A roster editor has also been introduced to change the wrestler's brand, face/heel disposition and titles for exhibition matches. The game's Create-A-Stable mode has also been incorporated into the editor under the Team Management name.

The Create-An-Entrance mode has now been extended to feature created entrances for tag teams. The Wii version features a Create-An-Entrance mode like the other versions except a limited created entrance for tag teams. Instead, utilizing the Wii Remote and nunchuk, it features interactive entrances and victory celebrations, such as posing or beating down an opponent post-match. Successful poses during the player's entrance give them more momentum and bonuses at the start of the match.

===Online features===
The Wii version included online gameplay as well as rankings. Voice chat functionality is present in PlayStation 3 and Xbox 360 versions. Also, if a tattoo is used on a created superstar, he/she will be prohibited from playing online. Online play is not available for the PlayStation 2 version.

==Development==
The in-game commentary in the major console versions feature three announcing teams like the previous version but is considered to have a more play-by-play aspect this time. According to THQ, loading times for the game have been reduced by 50%, affecting such areas as wrestler entrances.

===Soundtrack===
The soundtrack consists of a mixture of entrance theme songs used by the wrestlers (many of which are composed by WWE's music director Jim Johnston) and the following licensed songs.

| Artist | Song |
| Bloodsimple | "Dead Man Walking" |
| Burn Halo | "Save Me" |
| Disturbed | "Perfect Insanity" |
| Egypt Central | "Taking You Down" |
"You Make Me Sick"
| The Exies | "Lay Your Money Down" |
| Murs | "SWC" |
| P.O.D. | "Addicted" |
| Steriogram | "Get Up" |
| SiX | "Better Than Mine" |

The players can also give any wrestler their own entrance music from any audio file saved on console's hard drive, although this feature is restricted to the Xbox 360 and PlayStation 3 versions of the game, as the other consoles have no capability to save MP3s or other format sound files, and this is not the first game to include the feature on Xbox 360 and PlayStation 3, as the previous game, WWE SmackDown vs. Raw 2008 was the first game for both systems to allow the feature.

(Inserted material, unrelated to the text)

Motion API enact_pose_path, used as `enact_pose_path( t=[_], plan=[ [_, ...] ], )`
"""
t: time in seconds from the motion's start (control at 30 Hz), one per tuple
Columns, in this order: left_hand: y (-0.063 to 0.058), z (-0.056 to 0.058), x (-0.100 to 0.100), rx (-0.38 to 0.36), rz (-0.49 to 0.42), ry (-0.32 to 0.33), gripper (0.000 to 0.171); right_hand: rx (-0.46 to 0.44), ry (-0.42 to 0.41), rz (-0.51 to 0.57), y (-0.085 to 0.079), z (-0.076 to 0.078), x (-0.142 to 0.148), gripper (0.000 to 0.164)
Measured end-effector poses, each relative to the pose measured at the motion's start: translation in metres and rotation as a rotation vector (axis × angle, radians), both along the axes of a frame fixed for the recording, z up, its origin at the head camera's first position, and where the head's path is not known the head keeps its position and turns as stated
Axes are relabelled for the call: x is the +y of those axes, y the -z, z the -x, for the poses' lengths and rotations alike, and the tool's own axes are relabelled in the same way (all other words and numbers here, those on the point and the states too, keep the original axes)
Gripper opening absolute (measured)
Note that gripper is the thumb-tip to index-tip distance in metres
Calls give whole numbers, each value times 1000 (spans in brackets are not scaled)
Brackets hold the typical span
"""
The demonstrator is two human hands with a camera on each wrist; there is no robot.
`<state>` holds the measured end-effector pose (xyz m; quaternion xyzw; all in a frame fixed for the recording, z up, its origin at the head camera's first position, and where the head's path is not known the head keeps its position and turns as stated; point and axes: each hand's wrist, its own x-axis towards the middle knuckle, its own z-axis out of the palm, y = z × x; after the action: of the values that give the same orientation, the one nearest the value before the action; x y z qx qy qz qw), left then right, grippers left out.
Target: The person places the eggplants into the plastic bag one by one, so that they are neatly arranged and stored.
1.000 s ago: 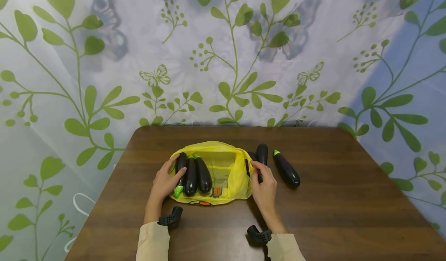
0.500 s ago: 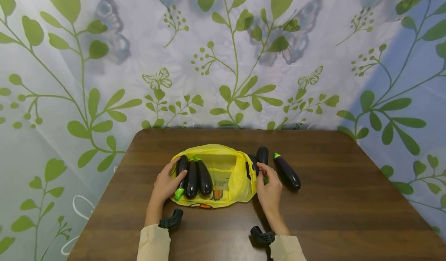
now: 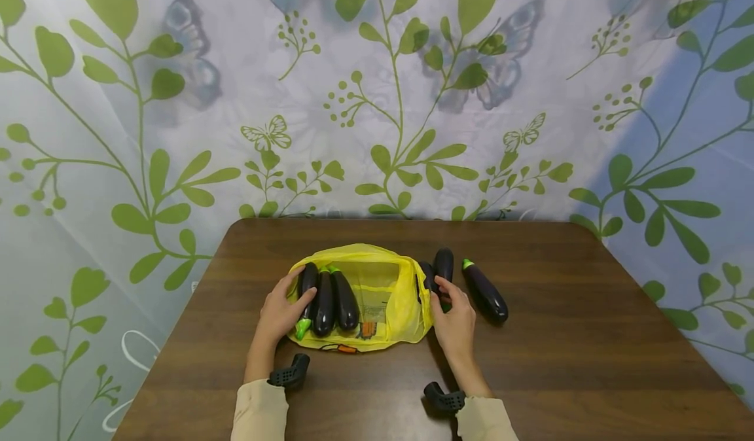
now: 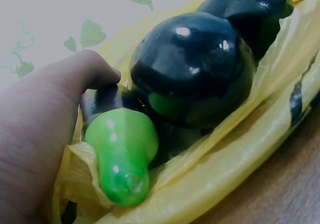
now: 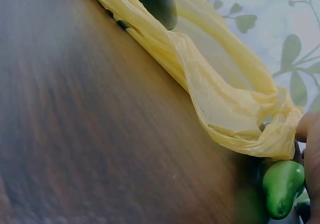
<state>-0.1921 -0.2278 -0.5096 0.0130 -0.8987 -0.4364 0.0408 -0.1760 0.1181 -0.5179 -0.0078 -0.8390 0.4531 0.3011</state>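
A yellow plastic bag (image 3: 359, 251) lies on its side with its mouth facing me. Three dark purple eggplants sit together at its left end; the leftmost eggplant (image 3: 307, 290) has its green stem toward me. My left hand (image 3: 280, 307) holds that one at the bag's left wall, thumb across its top. In the left wrist view the thumb presses just behind the green cap (image 4: 122, 149). At the other end, my right hand (image 3: 455, 320) pinches the bag's right edge. Right beside these fingers lie two more eggplants, one of them (image 3: 444, 263) farther back and partly hidden.
A single eggplant (image 3: 485, 292) lies on the brown wooden table (image 3: 577, 336), right of my right hand. Behind the table's far edge hangs a leaf-patterned cloth (image 3: 377, 101). Both wrists wear black camera mounts (image 3: 290, 370).
My right hand has shifted a little to the right, and the bag's right edge with it. The left hand keeps its hold. The head view has tilted slightly.
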Motion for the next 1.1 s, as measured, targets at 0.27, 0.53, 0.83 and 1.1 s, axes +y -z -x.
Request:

P.O.D. contributed with two of their songs, "Addicted" and "Booyaka 619", featured in the game's soundtrack.

==Marketing and release==

The contents of the collector's edition for the PlayStation 3 in North America

Production of the game was officially announced in March 2008 by IGN and THQ. IGN released their first video game trailer and screenshots for SmackDown vs. Raw 2009. The trailer featured The Hardys (Matt and Jeff) in a tag team match against Randy Orton and Mr. Kennedy at the SummerSlam pay-per-view and the new tag team match features were explained. A commercial for the game was released in October, starring Triple H along with John Cena, Batista, Big Show, Hornswoggle, Lilian Garcia and Kelly Kelly.

A demo for the game was released in October for the PlayStation 3 console, featuring the singles and tag team matches with Jeff Hardy, Matt Hardy, Shawn Michaels and Triple H as playable characters.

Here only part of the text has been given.